Aberystwyth University in Wales has announced plans to invest £2.5 million in a 10ac solar farm as part of its ambitious bid to become carbon neutral by 2030.

The university will shortly be seeking planning permission to install solar panels at a site adjacent to its Fferm Penglais student accommodation.

Once operational, the photovoltaic (PV) solar panels will generate around one quarter of the annual electricity requirements of Penglais Campus – equivalent to the energy used by over 500 homes. In doing so, it will generate carbon savings of 550t/year.

The 10ac facility, which will be situated on land already owned by the university, will cost just under £2.5 million and will generate annual energy savings in excess of £300,000/year.

Over the lifetime of the panels, the university is expected to save almost £18 million in electricity costs.

Prof. Neil Glasser, Aberystwyth University pro-vice-chancellor with responsibility for environment and sustainability, said he hoped work on the solar farm could begin in the autumn.

“The university’s new Sustainability Policy demonstrates our commitment to carrying out our activities in an environmentally responsible and sustainable way," he said.

"The proposal to harness solar power is just one part of our efforts to minimise our energy usage, improving our efficiency, and supporting our pledge to achieve carbon neutrality by 2030.

Investigations and studies

“The solar power project is the culmination of a detailed investigation of possible renewable energy opportunities, including a previous feasibility study into generating wind energy from wind turbines.

"This project is the most ambitious of the many decarbonisation projects that the university is working on, and makes both environmental and business sense. Subject to planning permission being granted, we hope to progress with the installation of the solar panels from autumn this year.”
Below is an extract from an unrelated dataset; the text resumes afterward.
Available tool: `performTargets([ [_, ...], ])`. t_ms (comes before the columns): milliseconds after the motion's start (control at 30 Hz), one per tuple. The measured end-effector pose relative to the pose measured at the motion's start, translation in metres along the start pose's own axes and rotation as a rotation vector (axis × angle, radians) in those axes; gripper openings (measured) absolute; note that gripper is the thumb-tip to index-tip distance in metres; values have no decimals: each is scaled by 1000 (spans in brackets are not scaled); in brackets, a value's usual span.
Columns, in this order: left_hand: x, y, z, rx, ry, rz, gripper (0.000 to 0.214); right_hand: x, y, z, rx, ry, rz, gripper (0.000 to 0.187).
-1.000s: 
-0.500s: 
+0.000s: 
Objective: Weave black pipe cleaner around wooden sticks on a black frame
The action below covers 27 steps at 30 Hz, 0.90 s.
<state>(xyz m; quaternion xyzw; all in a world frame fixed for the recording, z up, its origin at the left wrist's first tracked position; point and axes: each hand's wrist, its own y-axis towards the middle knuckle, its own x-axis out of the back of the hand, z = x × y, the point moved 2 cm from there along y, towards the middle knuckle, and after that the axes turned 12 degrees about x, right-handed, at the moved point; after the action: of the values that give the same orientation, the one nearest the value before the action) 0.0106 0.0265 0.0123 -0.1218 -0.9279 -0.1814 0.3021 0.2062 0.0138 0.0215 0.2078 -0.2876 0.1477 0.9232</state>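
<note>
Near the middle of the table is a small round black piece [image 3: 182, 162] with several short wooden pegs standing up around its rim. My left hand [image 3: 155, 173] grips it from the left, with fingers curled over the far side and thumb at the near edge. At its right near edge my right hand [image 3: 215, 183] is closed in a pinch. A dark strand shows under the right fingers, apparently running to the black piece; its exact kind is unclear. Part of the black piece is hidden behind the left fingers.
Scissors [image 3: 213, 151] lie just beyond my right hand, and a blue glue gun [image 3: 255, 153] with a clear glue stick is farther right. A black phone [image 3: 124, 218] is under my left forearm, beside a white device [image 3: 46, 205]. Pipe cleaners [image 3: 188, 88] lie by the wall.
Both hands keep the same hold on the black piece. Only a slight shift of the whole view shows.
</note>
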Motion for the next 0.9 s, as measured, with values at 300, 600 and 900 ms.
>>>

The project has received technical and commercial support from the Welsh Government Energy Service, with guidance provided on site selection, a screening assessment, financial modelling and ongoing assistance being provided to the project team.

Brian Drysdale, development manager for the Welsh Government Energy Service, said: “This project is a great example of a university developing renewable energy generation and making better use of their available assets.

"Aberystwyth University is leading by example in developing this site, and adds to an existing energy efficiency programme of works currently underway on campus.”